▶ [Your instructions] Would you restate the entries below word for word, starting at the first line and ending with the one that has "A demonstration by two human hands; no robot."?

▶ [Data records]
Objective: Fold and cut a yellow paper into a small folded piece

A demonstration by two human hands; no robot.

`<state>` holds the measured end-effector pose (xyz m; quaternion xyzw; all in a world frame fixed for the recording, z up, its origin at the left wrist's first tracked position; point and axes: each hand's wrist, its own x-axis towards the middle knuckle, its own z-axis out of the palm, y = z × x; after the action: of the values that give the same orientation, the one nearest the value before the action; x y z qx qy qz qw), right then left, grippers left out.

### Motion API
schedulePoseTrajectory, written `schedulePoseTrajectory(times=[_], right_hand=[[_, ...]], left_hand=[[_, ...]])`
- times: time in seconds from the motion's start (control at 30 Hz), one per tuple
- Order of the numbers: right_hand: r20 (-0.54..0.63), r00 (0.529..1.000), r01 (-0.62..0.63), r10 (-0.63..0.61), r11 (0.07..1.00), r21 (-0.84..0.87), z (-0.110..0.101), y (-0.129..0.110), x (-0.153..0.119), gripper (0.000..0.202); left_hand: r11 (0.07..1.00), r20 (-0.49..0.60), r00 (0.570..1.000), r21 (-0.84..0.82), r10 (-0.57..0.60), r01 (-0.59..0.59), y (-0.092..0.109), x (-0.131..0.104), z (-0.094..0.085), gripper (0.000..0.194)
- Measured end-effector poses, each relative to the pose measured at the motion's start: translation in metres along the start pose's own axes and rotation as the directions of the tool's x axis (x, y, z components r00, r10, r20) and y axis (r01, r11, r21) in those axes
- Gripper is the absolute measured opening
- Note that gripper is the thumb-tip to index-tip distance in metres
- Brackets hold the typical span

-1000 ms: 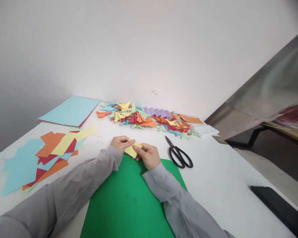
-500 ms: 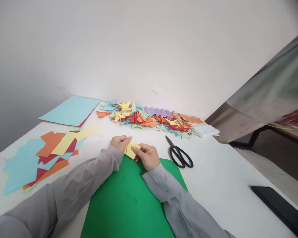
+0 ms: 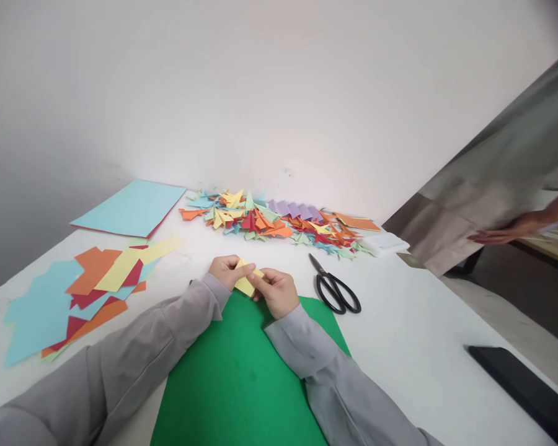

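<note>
A small piece of folded yellow paper is pinched between both my hands, just above the far edge of a green sheet. My left hand grips its left side, the thumb lying across the top. My right hand holds the right side, thumb on the face and fingers behind, partly hidden. Black-handled scissors lie to the right of my right hand, blades pointing away. Beyond my hands is a heap of folded paper planes in several colours.
Cut paper pieces are spread at the left, with a light blue stack of sheets behind them. Purple folded paper, orange sheets and a white packet sit near the wall. A black object lies at right. Another person's hand shows beyond the table.
My left thumb has slid right across the yellow paper, close to my right thumb. At the far right, the other person's hand has moved left and into fuller view.
</note>
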<state>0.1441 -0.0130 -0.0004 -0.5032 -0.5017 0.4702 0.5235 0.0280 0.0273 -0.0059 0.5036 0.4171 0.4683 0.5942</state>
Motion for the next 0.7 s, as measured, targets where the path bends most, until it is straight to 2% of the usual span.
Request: schedulePoseTrajectory(times=[0.27, 0.53, 0.7], right_hand=[[0.038, 0.999, -0.024, 0.026, 0.999, -0.037, 0.0008, 0.0036, -0.001, 0.036], [0.074, 0.992, 0.108, -0.098, 0.981, -0.158, 0.0001, 0.0019, -0.0028, 0.038], [0.055, 0.994, 0.1, -0.092, 0.981, -0.167, -0.0001, -0.0011, -0.0029, 0.04]], left_hand=[[0.994, 0.023, 0.997, -0.083, -0.067, 0.069, 0.002, -0.001, 0.0002, 0.04], [0.986, 0.064, 0.991, -0.106, -0.121, 0.127, 0.0052, -0.0024, 0.0016, 0.04], [0.988, 0.052, 0.992, -0.103, -0.112, 0.117, 0.0047, -0.0026, 0.0027, 0.038]])
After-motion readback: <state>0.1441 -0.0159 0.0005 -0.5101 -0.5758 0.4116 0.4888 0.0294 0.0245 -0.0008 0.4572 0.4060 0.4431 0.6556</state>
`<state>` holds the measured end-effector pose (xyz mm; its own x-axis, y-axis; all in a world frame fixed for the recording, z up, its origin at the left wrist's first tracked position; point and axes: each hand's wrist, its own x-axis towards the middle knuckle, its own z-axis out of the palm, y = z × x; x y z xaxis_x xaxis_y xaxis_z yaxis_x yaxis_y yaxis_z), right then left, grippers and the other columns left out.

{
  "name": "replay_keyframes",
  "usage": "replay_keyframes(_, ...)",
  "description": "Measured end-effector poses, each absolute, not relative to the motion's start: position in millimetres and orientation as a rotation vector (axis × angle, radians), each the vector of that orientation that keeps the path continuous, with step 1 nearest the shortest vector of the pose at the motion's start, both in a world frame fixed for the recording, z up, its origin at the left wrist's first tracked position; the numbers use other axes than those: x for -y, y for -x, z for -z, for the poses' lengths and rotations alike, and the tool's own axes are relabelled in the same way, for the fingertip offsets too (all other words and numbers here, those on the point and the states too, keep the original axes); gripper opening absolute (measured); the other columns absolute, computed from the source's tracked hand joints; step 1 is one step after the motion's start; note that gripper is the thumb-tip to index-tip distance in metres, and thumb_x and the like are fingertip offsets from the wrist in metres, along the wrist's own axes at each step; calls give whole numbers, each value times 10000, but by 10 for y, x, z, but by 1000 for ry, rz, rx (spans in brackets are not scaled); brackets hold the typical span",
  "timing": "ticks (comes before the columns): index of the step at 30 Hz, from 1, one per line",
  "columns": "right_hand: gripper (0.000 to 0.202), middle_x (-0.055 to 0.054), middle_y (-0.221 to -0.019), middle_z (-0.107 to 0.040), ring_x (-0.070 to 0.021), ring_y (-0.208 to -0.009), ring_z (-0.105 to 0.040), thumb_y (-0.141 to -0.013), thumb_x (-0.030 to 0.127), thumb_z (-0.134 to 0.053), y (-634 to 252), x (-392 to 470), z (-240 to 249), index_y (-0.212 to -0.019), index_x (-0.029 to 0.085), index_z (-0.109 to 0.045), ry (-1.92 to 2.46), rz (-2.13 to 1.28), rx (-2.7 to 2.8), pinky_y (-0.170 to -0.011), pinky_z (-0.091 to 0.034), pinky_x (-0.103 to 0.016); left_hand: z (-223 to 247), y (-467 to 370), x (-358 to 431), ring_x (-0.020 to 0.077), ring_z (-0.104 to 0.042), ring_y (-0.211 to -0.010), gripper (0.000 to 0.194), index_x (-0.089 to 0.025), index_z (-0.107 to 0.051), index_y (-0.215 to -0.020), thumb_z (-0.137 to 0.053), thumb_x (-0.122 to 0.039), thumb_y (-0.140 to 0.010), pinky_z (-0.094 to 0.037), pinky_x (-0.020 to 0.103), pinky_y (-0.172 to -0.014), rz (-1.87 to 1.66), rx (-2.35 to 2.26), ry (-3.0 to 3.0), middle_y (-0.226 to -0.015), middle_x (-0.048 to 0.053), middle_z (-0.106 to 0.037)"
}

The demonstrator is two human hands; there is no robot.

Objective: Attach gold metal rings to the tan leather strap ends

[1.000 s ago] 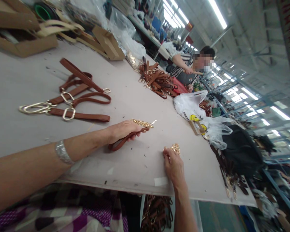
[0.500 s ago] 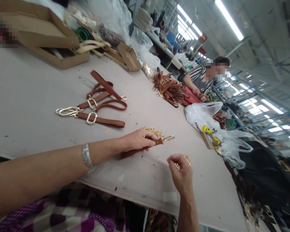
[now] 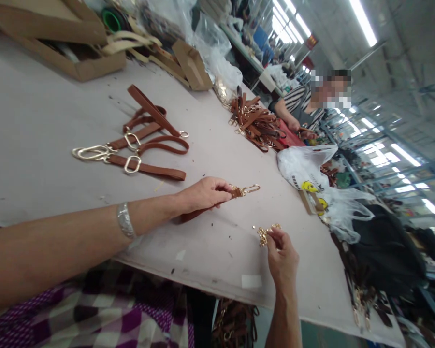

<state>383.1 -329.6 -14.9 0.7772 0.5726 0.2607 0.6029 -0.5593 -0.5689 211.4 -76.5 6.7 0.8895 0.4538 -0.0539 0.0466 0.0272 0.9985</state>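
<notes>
My left hand (image 3: 206, 195) is closed around a brown leather strap (image 3: 195, 216), pinching it close to its hardware end. A long gold-coloured clasp (image 3: 252, 189) sticks out past my fingertips to the right. Small gold bits show just behind those fingers, mostly hidden. To the right, my right hand (image 3: 283, 251) has its thumb and fingers pinched together at a small heap of gold-coloured metal pieces (image 3: 262, 236) on the table. Whatever is between the fingertips is too small to make out. Finished-looking brown straps (image 3: 155, 169) with gold rings and clasps lie left of my hands.
Cardboard boxes (image 3: 83, 67) stand at the far left of the table (image 3: 217, 261). A heap of brown straps (image 3: 255, 123) lies at the back, near a seated person (image 3: 300, 108). White plastic bags (image 3: 300, 166), a small box (image 3: 309, 202) and a black bag (image 3: 387, 251) line the right edge.
My right hand has shifted right and its fingertips are now at the gold heap, more of which shows. The strap's clasp end has turned up slightly in my left hand. The view has moved a little.
</notes>
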Motion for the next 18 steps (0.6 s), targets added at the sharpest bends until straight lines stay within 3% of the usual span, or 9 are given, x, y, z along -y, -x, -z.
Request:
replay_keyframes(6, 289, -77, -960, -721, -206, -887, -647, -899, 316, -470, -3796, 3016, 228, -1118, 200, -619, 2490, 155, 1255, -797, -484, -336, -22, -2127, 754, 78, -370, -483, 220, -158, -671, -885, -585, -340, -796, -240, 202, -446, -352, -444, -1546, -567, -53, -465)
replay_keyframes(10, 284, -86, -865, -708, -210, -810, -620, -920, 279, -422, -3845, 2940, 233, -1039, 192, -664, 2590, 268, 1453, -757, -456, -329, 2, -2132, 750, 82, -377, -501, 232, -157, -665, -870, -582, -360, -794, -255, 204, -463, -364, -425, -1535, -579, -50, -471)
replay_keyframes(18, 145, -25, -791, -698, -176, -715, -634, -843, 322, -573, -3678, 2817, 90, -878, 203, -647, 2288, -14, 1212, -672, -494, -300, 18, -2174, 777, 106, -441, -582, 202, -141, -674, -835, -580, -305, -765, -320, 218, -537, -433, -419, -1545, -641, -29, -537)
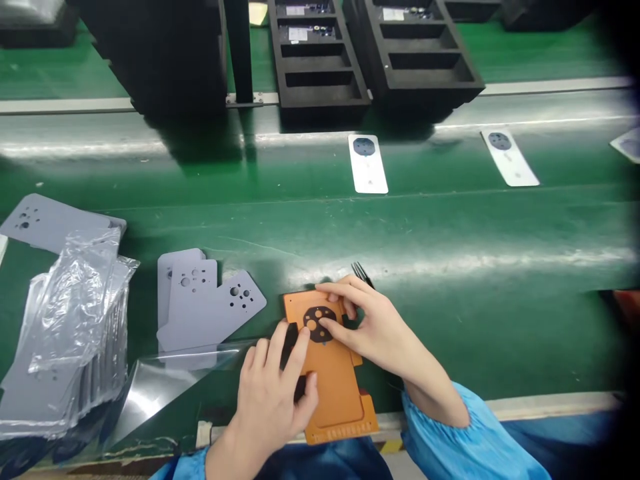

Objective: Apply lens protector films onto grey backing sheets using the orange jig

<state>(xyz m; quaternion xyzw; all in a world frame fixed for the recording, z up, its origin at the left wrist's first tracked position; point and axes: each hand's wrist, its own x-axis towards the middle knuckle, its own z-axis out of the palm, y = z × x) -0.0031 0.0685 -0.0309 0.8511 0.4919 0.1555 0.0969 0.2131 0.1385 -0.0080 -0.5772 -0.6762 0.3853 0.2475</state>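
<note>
Orange fixture, black disc, two hands

Clock centred on fixture. Green bench throughout. Black trays at 12, well apart. Bagged plates at 9; wrapping looks slippery. Loose grey plates at 10, nearer. Fixture at six on bench: probably stiff, light; hold by side edges. Left hand spread, forefinger at disc's edge. Right hand: thumb on disc, forefinger spread away to top rim. Disc, upper fixture: likely thin, easily creased; take its rim, though fingertips cover some. Dark tines at 1, partly behind right hand.
</note>
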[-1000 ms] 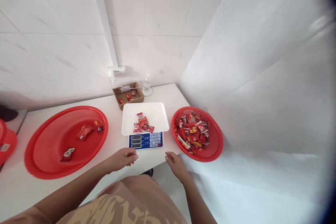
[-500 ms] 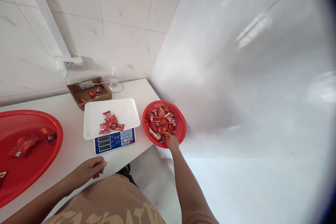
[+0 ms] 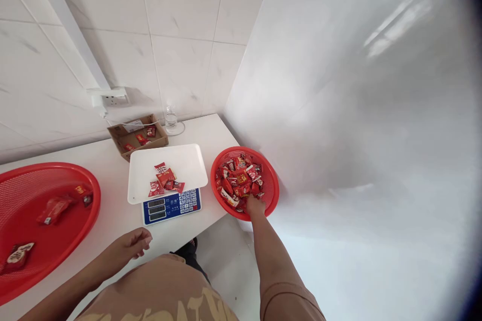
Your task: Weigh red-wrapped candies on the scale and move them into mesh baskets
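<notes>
Touching packets [image 3: 242, 177]: right fingers [image 3: 250, 202]; half open: left fingers [image 3: 141, 238].

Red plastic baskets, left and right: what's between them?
In the head view, a blue digital scale under a white rectangular tray holding red-wrapped sweets, with a brown cardboard box behind.

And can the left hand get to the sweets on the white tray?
Probably yes. The left hand looks empty and is close by. Only the low front of the scale seems to lie between it and the sweets, and nothing covers the tray.
</notes>
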The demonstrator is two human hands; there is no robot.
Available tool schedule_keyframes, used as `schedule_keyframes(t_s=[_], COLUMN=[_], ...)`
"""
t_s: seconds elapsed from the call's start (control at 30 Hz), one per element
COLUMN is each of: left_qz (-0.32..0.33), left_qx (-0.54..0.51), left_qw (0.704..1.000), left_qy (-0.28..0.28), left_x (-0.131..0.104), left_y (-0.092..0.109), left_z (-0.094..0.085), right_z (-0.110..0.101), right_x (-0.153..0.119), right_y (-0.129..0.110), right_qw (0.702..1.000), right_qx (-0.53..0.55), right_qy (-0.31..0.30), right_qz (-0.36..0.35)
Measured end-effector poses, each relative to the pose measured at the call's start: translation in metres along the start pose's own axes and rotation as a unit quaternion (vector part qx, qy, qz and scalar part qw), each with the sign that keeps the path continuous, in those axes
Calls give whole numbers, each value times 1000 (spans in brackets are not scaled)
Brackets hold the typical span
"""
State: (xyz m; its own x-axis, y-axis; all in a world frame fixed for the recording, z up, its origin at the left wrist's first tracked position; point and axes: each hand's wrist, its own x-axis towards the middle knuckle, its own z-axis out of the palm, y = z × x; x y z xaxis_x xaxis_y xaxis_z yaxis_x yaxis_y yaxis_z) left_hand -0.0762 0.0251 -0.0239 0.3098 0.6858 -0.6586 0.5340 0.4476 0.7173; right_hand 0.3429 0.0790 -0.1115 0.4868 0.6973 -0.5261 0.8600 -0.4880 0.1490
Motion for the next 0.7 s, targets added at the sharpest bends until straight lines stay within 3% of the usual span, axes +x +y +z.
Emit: schedule_keyframes(t_s=[0.47,0.7], left_qz=[5,14], left_qx=[-26,-36], left_qw=[1000,999], left_qy=[-14,-14], left_x=[10,9], left_y=[14,7], left_z=[9,8], right_z=[-3,-13], right_x=[-2,-9], right_y=[6,13], right_qw=[999,997], right_qx=[13,38], right_qy=[-2,26], right_qz=[-42,-62])
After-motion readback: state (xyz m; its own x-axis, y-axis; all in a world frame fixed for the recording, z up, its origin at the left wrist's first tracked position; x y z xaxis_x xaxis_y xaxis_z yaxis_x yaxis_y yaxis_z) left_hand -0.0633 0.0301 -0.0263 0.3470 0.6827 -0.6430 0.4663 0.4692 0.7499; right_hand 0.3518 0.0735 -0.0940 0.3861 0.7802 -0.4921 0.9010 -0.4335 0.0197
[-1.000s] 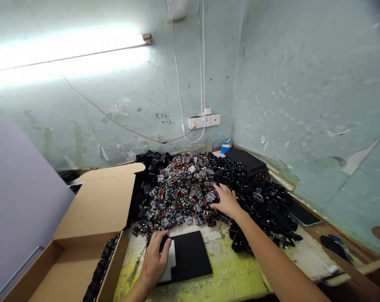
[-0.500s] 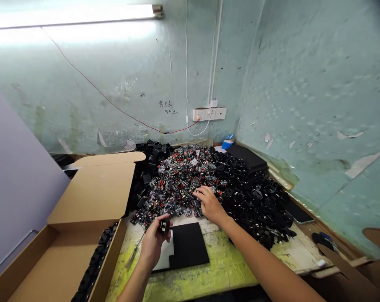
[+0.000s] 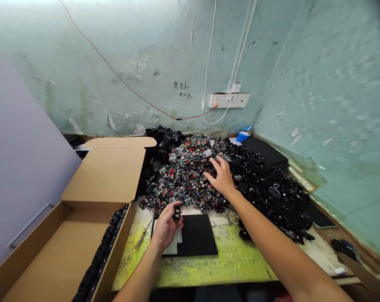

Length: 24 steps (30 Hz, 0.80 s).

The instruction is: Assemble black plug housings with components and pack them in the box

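Observation:
My left hand (image 3: 166, 226) is closed around a small black plastic housing (image 3: 176, 212) with pale slots on its face. It hovers over a black foam pad (image 3: 198, 237) that has a whitish patch at its left. Farther forward, my right hand (image 3: 221, 176) reaches over a heap of small circuit boards (image 3: 190, 180) with red and metallic parts. Its fingers are spread, and I see nothing held in them. Whether the fingertips touch the boards I cannot tell.
Left stands an open cardboard box (image 3: 67, 239) with a row of black parts (image 3: 103, 251) along its right wall. Black pieces (image 3: 271, 201) are piled on the right, black housings (image 3: 164, 140) at the back. A screwdriver-like tool (image 3: 142, 235) lies left of the pad.
The view has shifted, so the scene sits differently. My right hand has moved farther up over the board heap and its fingers have spread. The left hand still holds the housing.

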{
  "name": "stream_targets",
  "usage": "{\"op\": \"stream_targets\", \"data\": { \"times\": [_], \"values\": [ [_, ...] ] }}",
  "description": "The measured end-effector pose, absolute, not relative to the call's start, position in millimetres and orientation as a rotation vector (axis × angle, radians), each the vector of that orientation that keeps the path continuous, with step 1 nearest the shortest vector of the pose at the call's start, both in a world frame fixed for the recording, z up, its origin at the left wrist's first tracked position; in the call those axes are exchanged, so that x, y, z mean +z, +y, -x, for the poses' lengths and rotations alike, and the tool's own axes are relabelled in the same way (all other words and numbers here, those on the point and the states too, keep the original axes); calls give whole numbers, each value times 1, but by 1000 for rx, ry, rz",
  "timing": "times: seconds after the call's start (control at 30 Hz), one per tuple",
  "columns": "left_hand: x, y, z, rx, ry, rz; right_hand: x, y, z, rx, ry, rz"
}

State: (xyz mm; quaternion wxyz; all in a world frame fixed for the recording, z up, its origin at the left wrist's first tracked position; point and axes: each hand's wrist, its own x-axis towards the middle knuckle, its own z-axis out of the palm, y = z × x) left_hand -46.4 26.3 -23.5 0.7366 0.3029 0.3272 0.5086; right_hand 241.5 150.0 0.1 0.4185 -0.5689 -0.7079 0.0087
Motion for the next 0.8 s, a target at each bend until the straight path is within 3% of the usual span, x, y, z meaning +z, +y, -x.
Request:
{"op": "stream_targets", "data": {
  "times": [0.3, 0.8],
  "values": [
    [-35, 34, 47, 1092, 740, -724, 10, 160, -231, -70, -1796, 1608],
    [-13, 30, 37, 1072, 930, -793, 10, 104, -223, 102, -2102, 1313]
  ]
}}
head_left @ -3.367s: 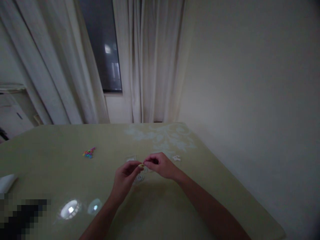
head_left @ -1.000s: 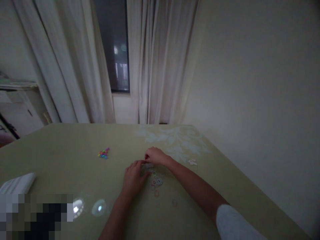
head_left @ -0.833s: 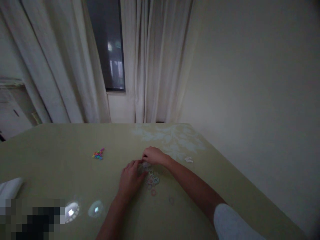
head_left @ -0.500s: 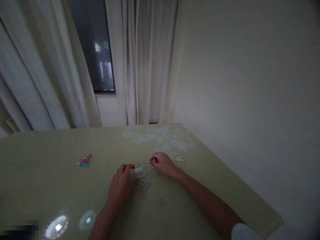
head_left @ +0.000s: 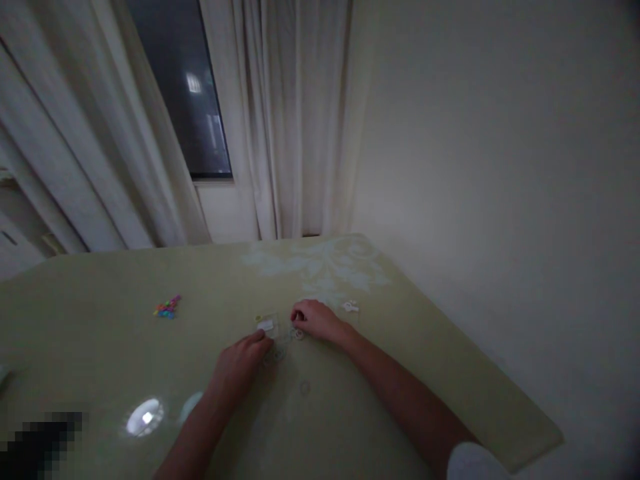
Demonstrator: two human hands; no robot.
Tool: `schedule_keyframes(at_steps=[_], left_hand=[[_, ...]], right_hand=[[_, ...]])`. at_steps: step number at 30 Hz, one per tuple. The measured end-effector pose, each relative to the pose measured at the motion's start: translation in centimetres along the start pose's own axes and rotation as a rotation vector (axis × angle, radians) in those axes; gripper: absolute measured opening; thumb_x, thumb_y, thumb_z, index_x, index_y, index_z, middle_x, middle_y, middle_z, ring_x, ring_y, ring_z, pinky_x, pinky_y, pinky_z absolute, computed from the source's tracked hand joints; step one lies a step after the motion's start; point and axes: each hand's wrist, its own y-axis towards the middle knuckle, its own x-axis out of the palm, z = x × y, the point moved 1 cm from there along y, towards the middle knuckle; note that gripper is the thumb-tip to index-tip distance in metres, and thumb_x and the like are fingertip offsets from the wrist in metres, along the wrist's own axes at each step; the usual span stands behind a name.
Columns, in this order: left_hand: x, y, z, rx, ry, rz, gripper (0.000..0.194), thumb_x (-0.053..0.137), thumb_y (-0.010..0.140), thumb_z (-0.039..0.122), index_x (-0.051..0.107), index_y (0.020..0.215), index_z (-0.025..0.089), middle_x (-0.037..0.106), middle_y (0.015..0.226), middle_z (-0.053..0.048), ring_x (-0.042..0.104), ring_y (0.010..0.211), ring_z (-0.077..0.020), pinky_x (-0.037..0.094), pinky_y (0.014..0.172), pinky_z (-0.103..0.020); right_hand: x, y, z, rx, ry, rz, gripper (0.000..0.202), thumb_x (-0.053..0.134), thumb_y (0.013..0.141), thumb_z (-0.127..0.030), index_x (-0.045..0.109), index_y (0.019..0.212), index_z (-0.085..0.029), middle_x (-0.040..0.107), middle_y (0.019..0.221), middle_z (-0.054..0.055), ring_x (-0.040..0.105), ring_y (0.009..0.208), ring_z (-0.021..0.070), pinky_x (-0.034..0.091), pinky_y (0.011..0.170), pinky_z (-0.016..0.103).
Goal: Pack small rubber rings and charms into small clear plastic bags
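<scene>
A small clear plastic box [head_left: 273, 317] with a white label lies on the table. My left hand [head_left: 243, 360] is at its near edge, fingertips pressed together low over the rings; what they pinch, if anything, is hidden. Just right of the box, my right hand [head_left: 317, 320] is closed in a pinch, thumb against curled fingers, and anything between them is too small to name. Below its fingertips lies a pale ring [head_left: 299, 335]. Another ring [head_left: 279, 353] sits beside my left fingertips, and a faint ring [head_left: 305, 387] lies apart, nearer me.
A heap of small, bright-coloured pieces [head_left: 167, 308] lies on the left of the table [head_left: 115, 353]. Small white pieces [head_left: 351, 306] are behind my right wrist. A wall [head_left: 490, 200] borders the table's right side, and curtains [head_left: 280, 133] hang behind it.
My left hand has slid off the box's left side to its near edge, over the rings. My right hand stays pinched beside the box. The view has shifted slightly.
</scene>
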Motion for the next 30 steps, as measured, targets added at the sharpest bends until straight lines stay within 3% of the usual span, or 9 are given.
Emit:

▶ [Final answer]
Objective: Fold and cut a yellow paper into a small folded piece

A demonstration by two human hands; no robot.

Nothing more is required for this answer.